*WHAT THE TASK REQUIRES:* Once you find the line with "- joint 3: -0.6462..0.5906" in the data that follows, repeat it and every line after it exactly, through the line with "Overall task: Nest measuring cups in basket".

*GIVEN DATA:*
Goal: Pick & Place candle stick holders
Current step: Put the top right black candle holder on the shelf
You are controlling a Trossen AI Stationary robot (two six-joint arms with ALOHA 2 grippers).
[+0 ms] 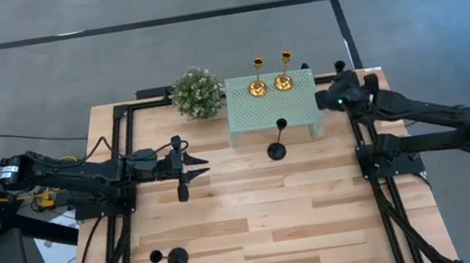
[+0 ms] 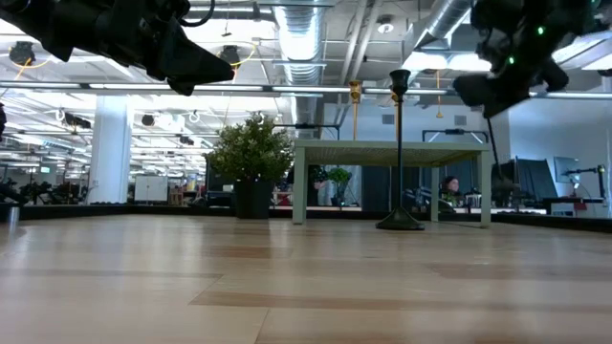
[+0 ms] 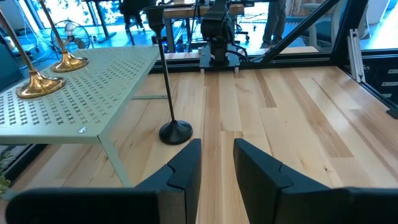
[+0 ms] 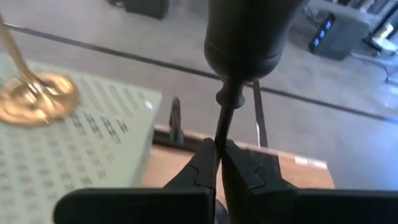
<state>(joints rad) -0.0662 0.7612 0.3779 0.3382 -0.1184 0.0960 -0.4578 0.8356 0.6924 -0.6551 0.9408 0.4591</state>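
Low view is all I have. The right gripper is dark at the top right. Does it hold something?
Observer: Yes. In its wrist view the right gripper is shut on the thin stem of a black holder.
Operator: How many holders are on the stand?
Observer: Two gold holders are upright on the stand.
Operator: Is any holder outside my view?
Observer: A fallen holder lies near the table corner on the left arm's side, far from the stand.

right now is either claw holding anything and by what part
The right claw is shut on a black candle stick holder, gripping its thin stem just below the cup. The left claw holds nothing.
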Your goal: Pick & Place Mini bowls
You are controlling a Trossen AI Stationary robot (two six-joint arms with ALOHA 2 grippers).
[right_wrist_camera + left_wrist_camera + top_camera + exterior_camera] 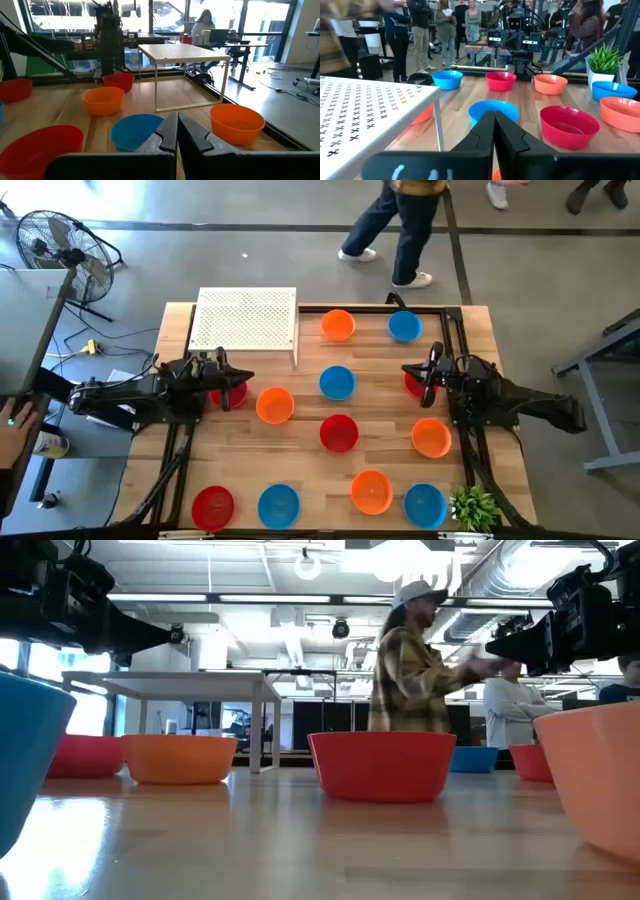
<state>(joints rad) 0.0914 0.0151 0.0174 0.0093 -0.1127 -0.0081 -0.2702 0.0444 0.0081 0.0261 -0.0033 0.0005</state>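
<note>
Several mini bowls in red, orange and blue stand upright on the wooden table (300, 470), each apart from the others. My left gripper (248, 377) is shut and empty, held above the table over a red bowl (228, 395) near the white board. My right gripper (405, 370) is shut and empty, held over another red bowl (413, 386). A blue bowl (337, 382) stands between the two grippers; it shows ahead of the left fingers (492, 110) and the right fingers (135, 131). An orange bowl (275, 405) and a red bowl (338, 432) stand nearer the middle.
A white perforated board (245, 320) on legs stands at the far left of the table. A small green plant (475, 507) stands at the near right corner. People (400, 230) move beyond the far edge. A fan (60, 245) stands on the floor at the left.
</note>
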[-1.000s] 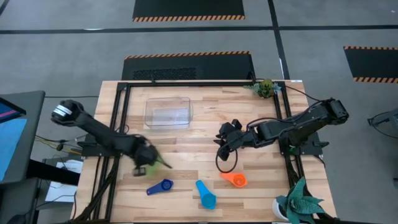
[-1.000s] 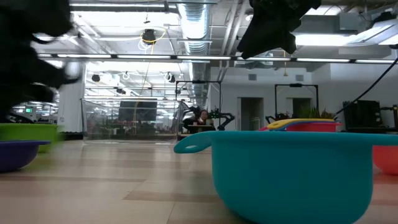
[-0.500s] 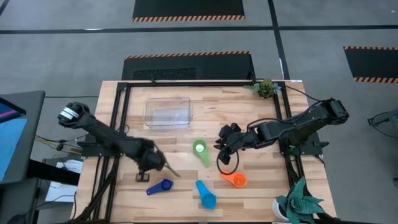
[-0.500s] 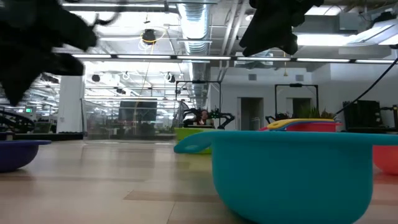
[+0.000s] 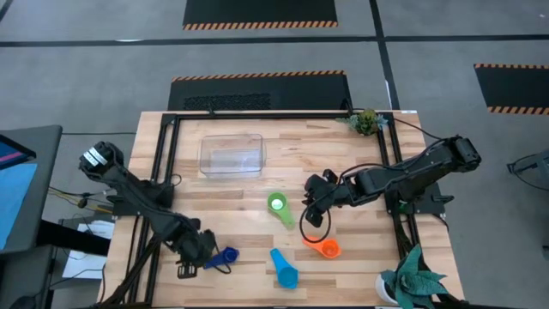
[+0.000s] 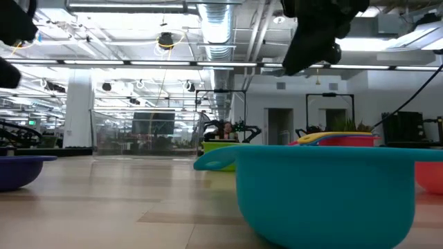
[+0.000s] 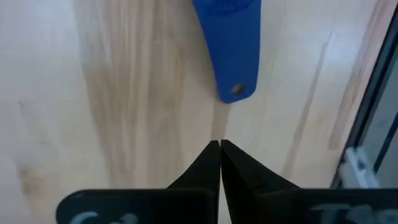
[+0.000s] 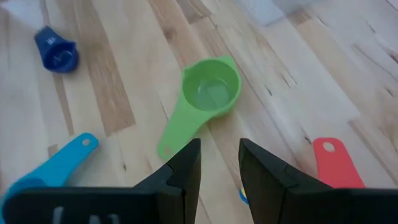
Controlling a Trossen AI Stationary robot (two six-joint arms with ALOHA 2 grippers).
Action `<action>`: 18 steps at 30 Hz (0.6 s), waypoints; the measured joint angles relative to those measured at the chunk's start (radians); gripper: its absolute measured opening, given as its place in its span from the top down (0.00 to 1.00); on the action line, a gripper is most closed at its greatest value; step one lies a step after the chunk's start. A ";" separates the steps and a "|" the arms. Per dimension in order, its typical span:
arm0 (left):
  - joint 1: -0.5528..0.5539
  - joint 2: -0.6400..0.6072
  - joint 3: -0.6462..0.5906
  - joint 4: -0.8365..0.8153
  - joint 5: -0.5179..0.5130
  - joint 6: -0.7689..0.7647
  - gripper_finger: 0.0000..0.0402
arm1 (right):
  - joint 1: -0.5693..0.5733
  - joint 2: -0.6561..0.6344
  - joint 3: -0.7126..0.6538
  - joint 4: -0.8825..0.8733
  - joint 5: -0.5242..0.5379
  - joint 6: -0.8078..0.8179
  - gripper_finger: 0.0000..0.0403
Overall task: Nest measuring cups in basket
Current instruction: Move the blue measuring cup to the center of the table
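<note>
The clear basket (image 5: 232,155) stands at the far middle of the table. The green cup (image 5: 277,206) lies upright mid-table, also in the right wrist view (image 8: 209,93). The dark blue cup (image 5: 226,256), the light blue cup (image 5: 284,269) and the orange cup (image 5: 325,248) lie near the front edge. My left gripper (image 7: 219,145) is shut and empty, with its tips just short of the dark blue cup's handle (image 7: 231,50). My right gripper (image 8: 219,158) is open and empty, above the table just right of the green cup. A red handle (image 8: 336,163) shows beside it.
In the low view the light blue cup (image 6: 325,197) fills the foreground. A red cup with a yellow one in it (image 6: 337,140) shows behind it. A small plant (image 5: 367,121) stands at the far right corner and another (image 5: 410,279) at the near right. A black frame (image 5: 168,163) rims the table.
My left gripper has gone from the table's left middle toward the near edge, and now stands at the dark blue cup's handle. The green cup, which was at my left gripper, has moved toward the table's right and rests upright mid-table.
</note>
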 joint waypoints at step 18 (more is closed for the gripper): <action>0.094 0.328 0.204 0.034 -0.179 0.303 1.00 | 0.000 0.000 0.000 -0.072 0.002 0.011 0.67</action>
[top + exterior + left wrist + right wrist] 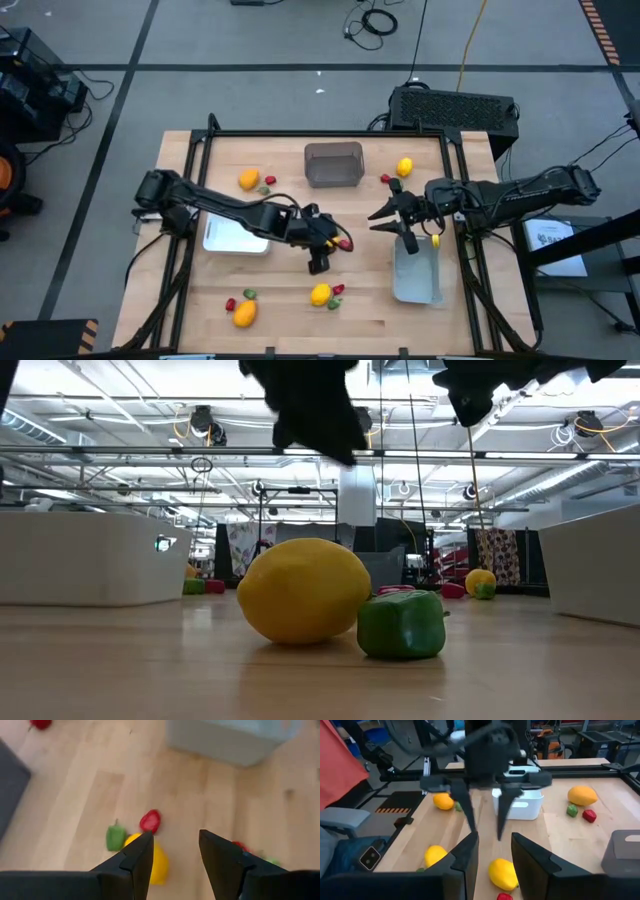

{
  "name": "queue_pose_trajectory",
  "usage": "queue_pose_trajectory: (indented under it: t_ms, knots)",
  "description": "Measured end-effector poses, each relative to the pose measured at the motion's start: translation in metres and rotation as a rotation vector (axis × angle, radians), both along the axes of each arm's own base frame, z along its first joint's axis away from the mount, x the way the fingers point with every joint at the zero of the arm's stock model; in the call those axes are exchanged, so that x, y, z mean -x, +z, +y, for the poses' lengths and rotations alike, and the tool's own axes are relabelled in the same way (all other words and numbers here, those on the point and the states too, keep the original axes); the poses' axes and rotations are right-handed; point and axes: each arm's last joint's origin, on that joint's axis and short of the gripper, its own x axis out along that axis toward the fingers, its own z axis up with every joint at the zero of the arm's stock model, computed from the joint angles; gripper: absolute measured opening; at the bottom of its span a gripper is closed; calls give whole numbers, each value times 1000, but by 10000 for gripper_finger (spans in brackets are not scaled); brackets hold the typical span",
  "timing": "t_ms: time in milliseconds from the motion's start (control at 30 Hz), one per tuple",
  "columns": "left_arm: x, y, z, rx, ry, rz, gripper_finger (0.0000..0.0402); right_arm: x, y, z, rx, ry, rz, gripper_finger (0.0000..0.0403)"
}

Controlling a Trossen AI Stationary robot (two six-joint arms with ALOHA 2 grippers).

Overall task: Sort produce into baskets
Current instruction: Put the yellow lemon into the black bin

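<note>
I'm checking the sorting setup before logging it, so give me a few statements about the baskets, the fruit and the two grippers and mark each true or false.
1. The dark grey basket stands at the table's far edge, mid-width. True.
2. The left gripper is shut on a lemon. False: its fingers are open and empty above the table.
3. The lemon in the low view touches a green piece. True.
4. The right gripper rests inside the dark grey basket. False: it is open beside the pale basket on the right.

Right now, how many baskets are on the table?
3. The dark grey basket sits at the table's far middle, one pale basket lies under the left arm, and the other pale basket sits on the right side by the right tool. None looks hidden.
</note>
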Motion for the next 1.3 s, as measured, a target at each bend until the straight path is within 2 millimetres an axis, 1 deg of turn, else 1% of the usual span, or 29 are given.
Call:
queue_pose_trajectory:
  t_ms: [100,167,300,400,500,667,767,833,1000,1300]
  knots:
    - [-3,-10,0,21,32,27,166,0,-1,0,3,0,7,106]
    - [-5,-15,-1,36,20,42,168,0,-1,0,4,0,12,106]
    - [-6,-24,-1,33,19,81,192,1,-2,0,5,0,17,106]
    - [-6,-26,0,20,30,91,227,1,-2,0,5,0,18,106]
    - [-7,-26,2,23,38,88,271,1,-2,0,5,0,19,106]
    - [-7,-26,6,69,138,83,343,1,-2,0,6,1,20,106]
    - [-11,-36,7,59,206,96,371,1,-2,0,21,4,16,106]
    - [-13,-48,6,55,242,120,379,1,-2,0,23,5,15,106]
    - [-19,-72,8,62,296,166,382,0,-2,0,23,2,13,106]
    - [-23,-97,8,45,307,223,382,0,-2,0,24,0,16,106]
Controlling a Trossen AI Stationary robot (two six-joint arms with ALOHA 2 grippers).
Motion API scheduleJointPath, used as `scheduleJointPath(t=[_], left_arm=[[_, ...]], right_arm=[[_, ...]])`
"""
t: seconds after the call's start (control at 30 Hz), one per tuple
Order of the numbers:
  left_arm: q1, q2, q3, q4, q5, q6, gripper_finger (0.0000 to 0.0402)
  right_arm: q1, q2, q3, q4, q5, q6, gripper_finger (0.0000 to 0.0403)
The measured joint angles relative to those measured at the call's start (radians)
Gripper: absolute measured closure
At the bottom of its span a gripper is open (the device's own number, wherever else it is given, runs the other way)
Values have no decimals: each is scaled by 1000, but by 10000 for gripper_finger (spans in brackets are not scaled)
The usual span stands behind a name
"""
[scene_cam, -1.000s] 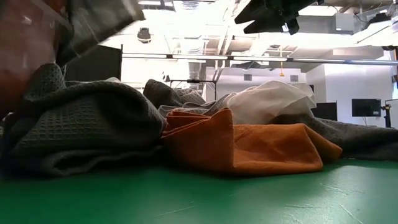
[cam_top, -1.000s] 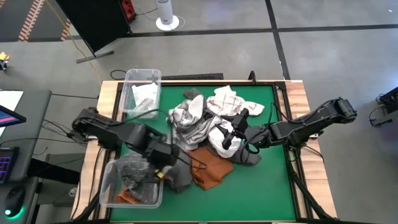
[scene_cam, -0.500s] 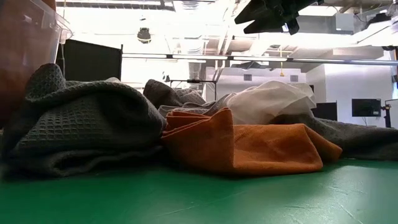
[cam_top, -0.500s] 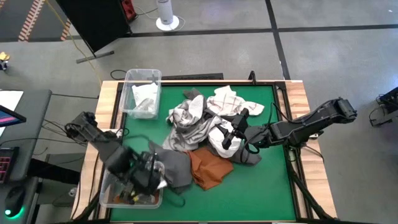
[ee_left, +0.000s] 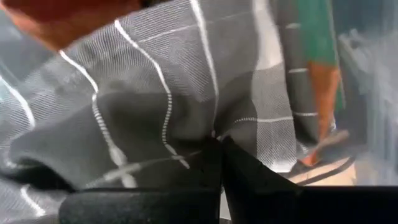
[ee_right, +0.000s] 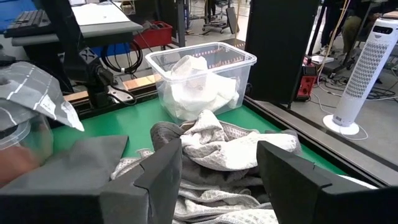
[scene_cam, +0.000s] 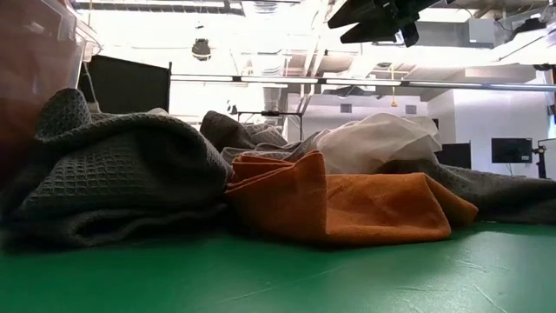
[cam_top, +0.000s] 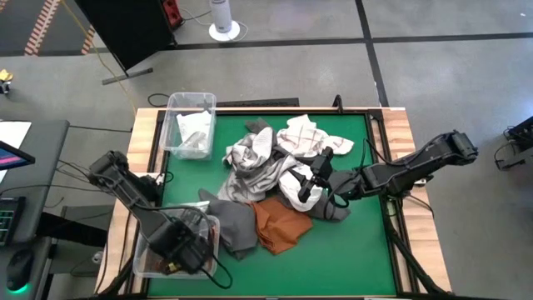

*RESPONSE FOR THIS EXERCISE:*
  - joint 3: -0.6462..0.5906
  - joint 4: -0.8365..0.8153
  - joint 5: -0.5179..0.5130
  - joint 6: -0.7689..0.7647
  - gripper_finger: 0.0000..0.0402
arm1 (right):
  - joint 1: -0.5693..0.5733
  - joint 2: -0.6561..0.6344
  - joint 3: -0.7126..0.6538
  - joint 4: -0.8825..0.8733
  - joint 5: -0.5242..0.5379
  - joint 6: -0.8078..0.8179
  - gripper_finger: 0.0000..0.0403
Overall task: Nest measuring cups in basket

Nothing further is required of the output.